Alkane was quickly added to the vial to induce rapid crystallization. The water and the hexane form an immiscible mixture which forms a white viscous material at the bottom of the small J55S44.doc •12·201206913 when it is treated under compressed air. This material was collected and analyzed by XRPD. Polymorphic C main peak: 2-Θ/0 d value count (λ=1.5418Α) 10.0 8.8 622 15.2 5.8 591 16.4 5.4 825 Polymorph C C-peak: 2-Θ/0 d value count (λ=1.5418Α 11.7 7.5 863 14.2 6.2 693 Example 3: 7-Methyl-5-(3-piperazin-1-ylmethyl-port,], "oxadiazole-5-yl"2·(4-difluoroindole) Preparation of polymorphic form D (hemihydrate) of oxybenzyl)-2,3-dihydroisoindole, 嗓_ι_ keto sulfonium salt 7-methyl-5-(3-piperazine) in water a saturated solution of -1-ylmethyloxadiazole-5-yl)2-(4-difluorodecyloxybenzyl)-2,3-dihydroisoindolone sulfonate, and subsequently filtered, and ~ 丨 mL was placed in a vial. The vial was then placed in a vacuum oven set at room temperature and allowed to evaporate. A white precipitate formed during the slab.

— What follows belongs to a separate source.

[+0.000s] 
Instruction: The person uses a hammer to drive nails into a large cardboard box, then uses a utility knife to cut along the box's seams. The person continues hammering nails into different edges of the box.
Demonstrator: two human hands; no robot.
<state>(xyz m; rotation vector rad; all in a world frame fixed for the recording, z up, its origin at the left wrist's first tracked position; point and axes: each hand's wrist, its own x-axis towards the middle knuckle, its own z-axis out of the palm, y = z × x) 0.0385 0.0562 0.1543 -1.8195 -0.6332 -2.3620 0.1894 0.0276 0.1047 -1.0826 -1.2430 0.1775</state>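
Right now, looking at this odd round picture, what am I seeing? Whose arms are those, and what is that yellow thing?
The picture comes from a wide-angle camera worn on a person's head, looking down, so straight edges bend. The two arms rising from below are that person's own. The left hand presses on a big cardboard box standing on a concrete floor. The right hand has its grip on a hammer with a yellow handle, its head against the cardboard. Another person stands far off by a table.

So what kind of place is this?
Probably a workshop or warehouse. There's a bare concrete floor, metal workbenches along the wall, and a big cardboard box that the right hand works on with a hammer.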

The material was collected and analyzed by XRPD. Doc •13· 201206913 Polymorph D main peak: 2-θ/°

Polymorph D sub-peak 2-θ/° ~----- d value ----- Ί count _ (λ=1.5418Α) α 1 wL ----- 16.9 a 5.2 ----- 637 11.8 7.5 lfi/ςο 14.3 6.2 ιυ〇Λ ----- 1171 A 1 / ------- In situ observation: Example 4: 7·Methyl_5_(3_Bistazinylmethyl_[ 124] 嗔二唾_5·yl (4-trifluoromethoxyl group)_2,3_diazepine (5) bee 纲 甲 甲 续 半 半 (hemihydrate) method of polycrystal in propan-2-ol Preparation of 7-methyl·5_(3_Nymidine small base group _π, 2 oxadiazol-5-yl)-2-(4-trifluoromethoxy)- 2,3-dihydrogen a small ketone; a saturated solution of the sulfonate, filtered, and placed in a vial of plastic film covered with a small pinhole. Place the vial under 5 and allow the solvent to slowly evaporate. Soon to dry. A white precipitate formed during this time, which was collected 'and analyzed by XRPD when wet. Lean 5 : 7-methyl _5 · (3-piperazinyl i-methyl-[H4J Oxadiazole-5-yl)-2_(4-trifluoromethoxybenzyl)_2,3-dihydroisoindole-indole-ketone methanesulfonic acid spot polycrystal 155844.d〇i •14- 201206913 (hemihydrate) preparation method in water 7- Methyl pepazine small base s T - [1,2,4]oxadiazol-5-difluoromethoxybenzyl)-2,3-dihydro # % Λ saturated solution, month please Fly the scorpion 丨哚-1-_曱 sulfonate solution, consider 'and put ~1 mL in the], 丄谪 && ^ & summer in the vial. Subsequently, using a heating/cooling device, the hexa-, 〇Γ, ν is taken. Heat the mash/liquid to 90. (: and subsequent cooling rate of cooling to chamber 1 was carried out to carry out a cooling crystallization experiment. "P to temperature" no residue was observed in the solution, and the solvent was slowly evaporated at ambient temperature, which resulted in a white sink. The sink was collected and analyzed by XRPD when wet. DSC details for single-off type: In DSC, types A, C, and 〇 showed exothermic results at 224 to 23 (TC (five) 220 to 226 C). The TG A analysis performed on the eve Ba type D showed that the substance was solvated. A weight loss of 1.3% was observed, which indicates that the type can be 5% hemihydrate. [Simplified illustration] Fig. 1 shows XRPD results for polymorphs. Figure 2 shows the melting characteristics of polymorph A. Figure 3 shows the XRPD results for polymorph C. Figure 4 shows the melting characteristics of polymorph C. Figure 5 shows the XRPD for polymorph D. Results Figure 6 shows the melting characteristics of polymorph D. Figure 7 shows the XRPD results for polymorph E. Figure 8 shows the XRPD results for polymorph F. 155844.doc •15·

Claims (1)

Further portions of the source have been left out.